Encontrar uma pintura por atribuir ao fazer o inventário de uma mansão parisiense não será pouco comum, mas descobrir, depois, que o seu autor é um dos mestres do barroco, o flamengo Peter Paul Rubens, já entra na categoria do “raríssimo”.

Foi precisamente isso que aconteceu, conta a Agência France Presse (AFP), com o Cristo na Cruz (1613) que a casa de leilões Osenat vai levar à praça a 30 de Novembro, em Fontainebleau, a 70 km de Paris. Jean-Pierre Osenat, o presidente da leiloeira, estava a fazer o levantamento do recheio de uma casa parisiense, em Setembro do ano passado, quando se deparou com a pintura com 105x72cm que hoje diz ser uma “obra-prima”.

Garantiu Osenat à AFP que a obra redescoberta “foi pintada por Rubens no auge do seu talento e autenticada pelo professor Nils Büttner”, especialista em arte antiga alemã, flamenga e holandesa, presidente do Rubenianum, uma organização sediada em Antuérpia que tem por objectivo produzir e divulgar conhecimento sobre a arte dos Países Baixos dos séculos XVI e XVII, em particular a de Peter Paul Rubens (1577-1640), Anthony van Dyck (1599-1641) e Jacob Jordaens (1593-1678).

“Eu estava no jardim [da antiga casa-atelier] de Rubens, a dar voltas enquanto o comité de especialistas deliberava sobre a autenticidade do quadro, quando me chamaram para dizer ‘Jean-Pierre, temos um novo Rubens!'”, contou o leiloeiro.

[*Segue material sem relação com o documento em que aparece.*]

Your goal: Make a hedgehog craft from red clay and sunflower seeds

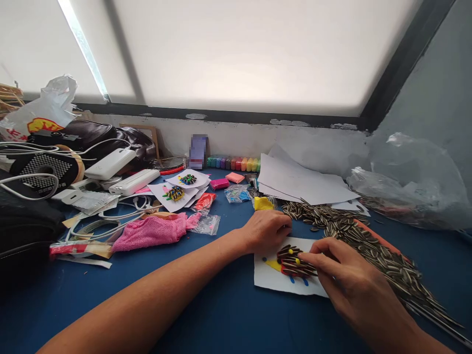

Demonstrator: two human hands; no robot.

Cristo na Cruz (1613) terá sido executada para um coleccionador privado no auge da carreira de Peter Paul Rubens.
Cortesia: Leiloeira Osenat/Facebook

Na obra, que se encontra em “muito bom estado” de conservação, o corpo de Cristo surge iluminado sob um céu escuro que parece anunciar uma tempestade. O rosto, como seria de esperar, evidencia dor e o sangue escorre-lhe das mãos, dos pés e de um dos flancos, onde, segundo a tradição cristã, um soldado romano espetou uma lança para ver se Jesus estava ainda vivo. No canto inferior esquerdo há rochas e vegetação, evocando o Gólgota, monte onde foi crucificado e sepultado, no superior uma abertura nas nuvens cujo significado não nos atrevemos a tentar decifrar, e no canto inferior direito está Jerusalém.

“É o começo da pintura barroca”, resume Jean-Pierre Osenat. “É uma descoberta extremamente rara e incrível, que marcará a minha carreira como leiloeiro.”

Embora Rubens tenha tido muitas encomendas para edifícios públicos civis e religiosos, os historiadores de arte acreditam que a pintura recém-identificada terá sido feita para um coleccionador privado, cujo nome ainda se desconhece.

Antes de ser autenticada, a obra que pertenceu a William Bouguereau, pintor do século XIX de cujas mãos saiu para as da família dona da mansão onde Osenat a encontrou, foi sujeita a uma completa perícia técnica, escreve a revista belga The Brussels Times, que também tem um site de notícias actualizado diariamente. O processo, moroso, envolveu exames de imagem (de raio-X e outros) e a análise laboratorial de pigmentos, tendo os historiadores de arte começado por lhe seguir o rasto a partir de uma gravura de época.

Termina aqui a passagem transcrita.